**TASK GOAL**
Please keep the pictures out and write out exactly the lines from the first in the data below through the one containing "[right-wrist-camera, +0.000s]", both included.

(Items from a data source)
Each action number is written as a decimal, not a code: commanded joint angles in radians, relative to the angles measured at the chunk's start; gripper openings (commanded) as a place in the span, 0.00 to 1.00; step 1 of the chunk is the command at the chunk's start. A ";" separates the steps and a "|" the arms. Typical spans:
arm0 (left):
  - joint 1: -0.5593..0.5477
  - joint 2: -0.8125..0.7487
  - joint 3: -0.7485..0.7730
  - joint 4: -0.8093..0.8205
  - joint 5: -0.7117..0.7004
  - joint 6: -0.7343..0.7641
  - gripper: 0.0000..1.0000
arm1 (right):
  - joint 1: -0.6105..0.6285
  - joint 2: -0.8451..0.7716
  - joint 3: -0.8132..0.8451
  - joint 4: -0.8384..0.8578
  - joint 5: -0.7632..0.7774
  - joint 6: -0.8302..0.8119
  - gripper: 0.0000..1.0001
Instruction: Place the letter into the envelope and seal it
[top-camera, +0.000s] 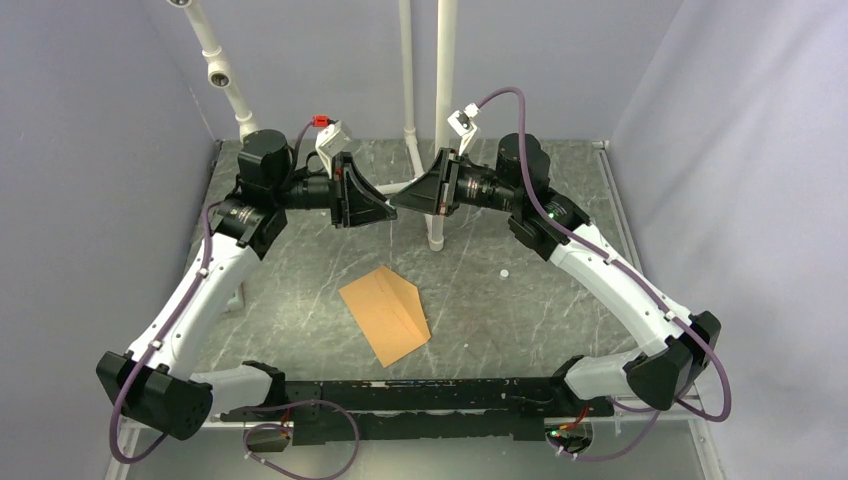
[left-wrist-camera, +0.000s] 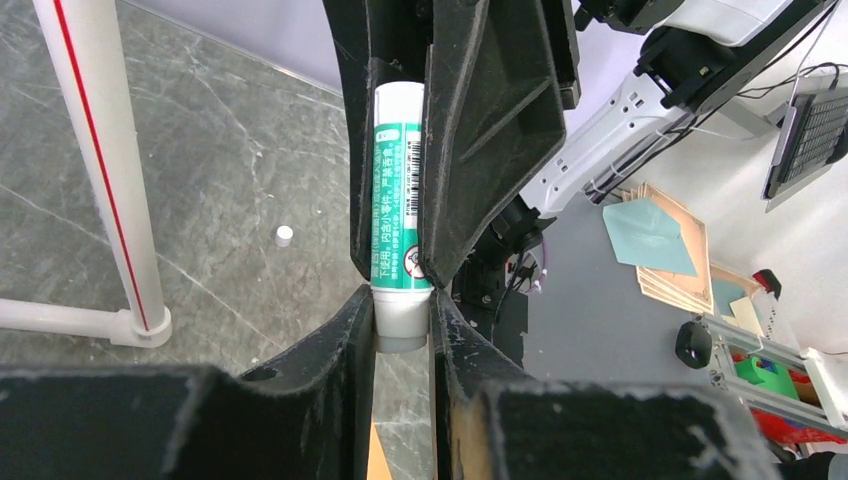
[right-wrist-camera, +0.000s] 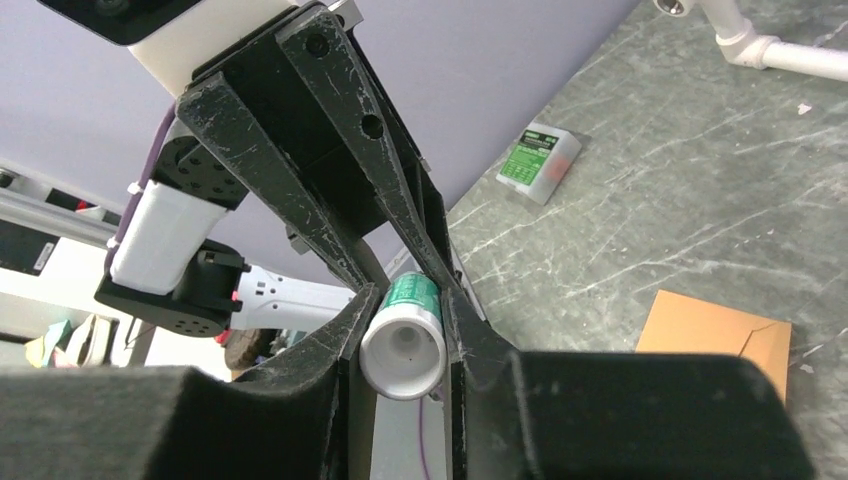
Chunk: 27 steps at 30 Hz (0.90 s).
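Left gripper (left-wrist-camera: 402, 310) and right gripper (right-wrist-camera: 405, 300) meet tip to tip high over the back of the table (top-camera: 560, 300), at 12 o'clock in the top view. Both are clamped narrow on one glue stick (left-wrist-camera: 398, 180), a white tube with a green label. From the left wrist, the left fingers (left-wrist-camera: 345, 330) pinch the tube's white end at 6 o'clock, and the right arm's fingers grip the labelled part at 12 o'clock.

The envelope (top-camera: 385, 315) lies flat on the table at 6 o'clock from the joined grippers and well apart from them. Its long axis runs from 11 to 5 o'clock, with a crease along it. Whether the letter is inside cannot be told.

A small white cap (top-camera: 504, 272) sits at 2 o'clock from the envelope. In the right wrist view, a green-and-white box (right-wrist-camera: 538, 162) rests at 11 o'clock from the envelope.
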 joint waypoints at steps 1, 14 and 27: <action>0.002 -0.001 0.049 -0.039 -0.003 0.039 0.24 | 0.008 -0.010 0.050 0.037 -0.028 0.000 0.04; 0.009 -0.162 -0.007 -0.156 -0.281 0.066 0.84 | 0.026 -0.059 -0.001 -0.004 0.295 -0.272 0.00; 0.009 -0.314 -0.315 -0.255 -0.724 -0.209 0.55 | 0.218 0.057 0.046 -0.138 0.596 -0.553 0.00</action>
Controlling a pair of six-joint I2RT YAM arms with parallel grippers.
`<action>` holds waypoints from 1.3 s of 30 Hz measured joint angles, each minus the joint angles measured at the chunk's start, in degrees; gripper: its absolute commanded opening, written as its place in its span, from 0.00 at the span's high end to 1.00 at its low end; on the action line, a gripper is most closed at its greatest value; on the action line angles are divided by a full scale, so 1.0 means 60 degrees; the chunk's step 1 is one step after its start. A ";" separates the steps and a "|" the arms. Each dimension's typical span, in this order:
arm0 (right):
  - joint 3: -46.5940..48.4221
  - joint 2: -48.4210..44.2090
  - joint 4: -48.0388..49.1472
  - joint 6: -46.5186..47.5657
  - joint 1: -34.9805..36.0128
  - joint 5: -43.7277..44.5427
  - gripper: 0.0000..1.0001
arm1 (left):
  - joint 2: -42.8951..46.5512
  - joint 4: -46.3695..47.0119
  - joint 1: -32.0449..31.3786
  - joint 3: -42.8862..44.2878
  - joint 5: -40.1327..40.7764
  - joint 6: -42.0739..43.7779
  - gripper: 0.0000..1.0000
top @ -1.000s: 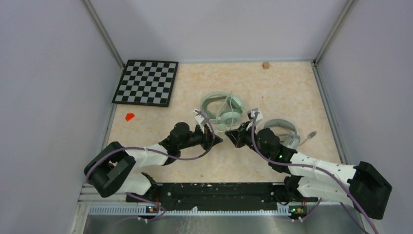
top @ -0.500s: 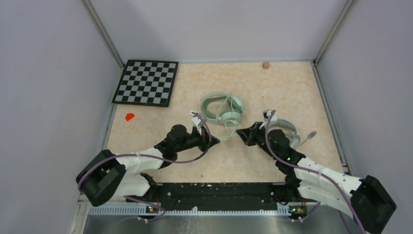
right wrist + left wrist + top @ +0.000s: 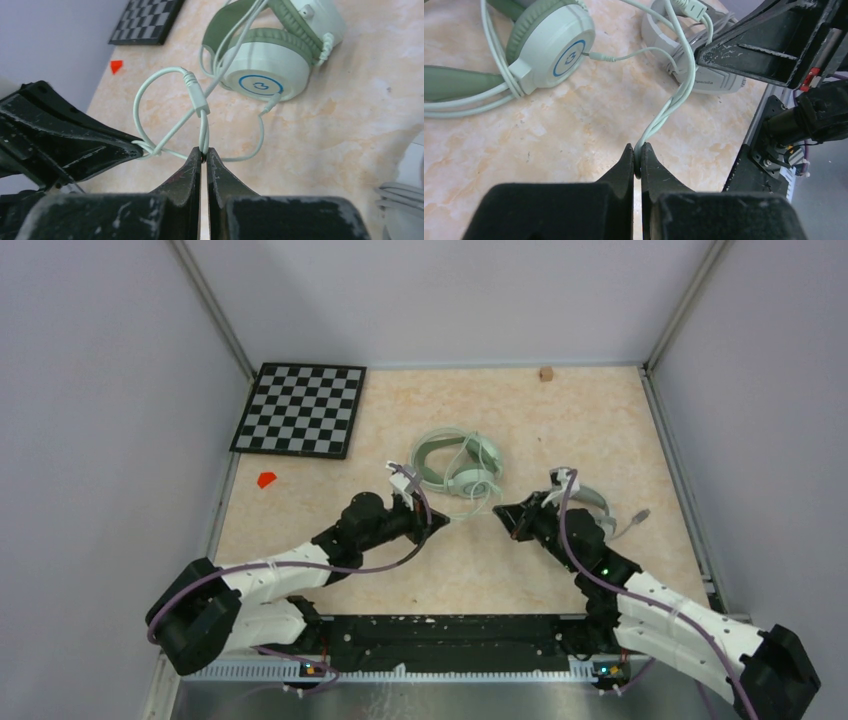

**SOLUTION TO THIS PROBLEM**
Each action number is written as a decimal, not a code: commanded joint angles in radians, relative to the angles measured at the chunk's start; gripper openings (commanded) as a place in the span, 0.00 to 1.00; step 1 of the chunk is the command at the chunk's start. A ";" separates the steps and a "|" the arms. Typical spans:
arm0 (left):
  - joint 1: -0.5593..0.5477
  - joint 2: -0.8125..0.7487
  - joint 3: -0.7485..0.7730
  - joint 4: -0.8093..0.8205
  - joint 5: -0.7117..0.7004
  - joint 6: -0.7343..0.7641
  - gripper: 0.0000..1.0000
arm1 (right):
  - joint 1: -0.6105..0.6285
  - joint 2: -0.8451..0.7716
  - joint 3: -0.8132..0.8451
  - joint 4: -0.8384..0.8578
  - joint 5: -0.7632..0.7774
  - joint 6: -0.8302..0.8119
  - gripper: 0.0000..1.0001
Instruction: Place the letter into the envelope and seal it
[top-camera, +0.000s] 
[left-wrist-camera, +0.000s] 
[right-wrist-camera, +0.000s] 

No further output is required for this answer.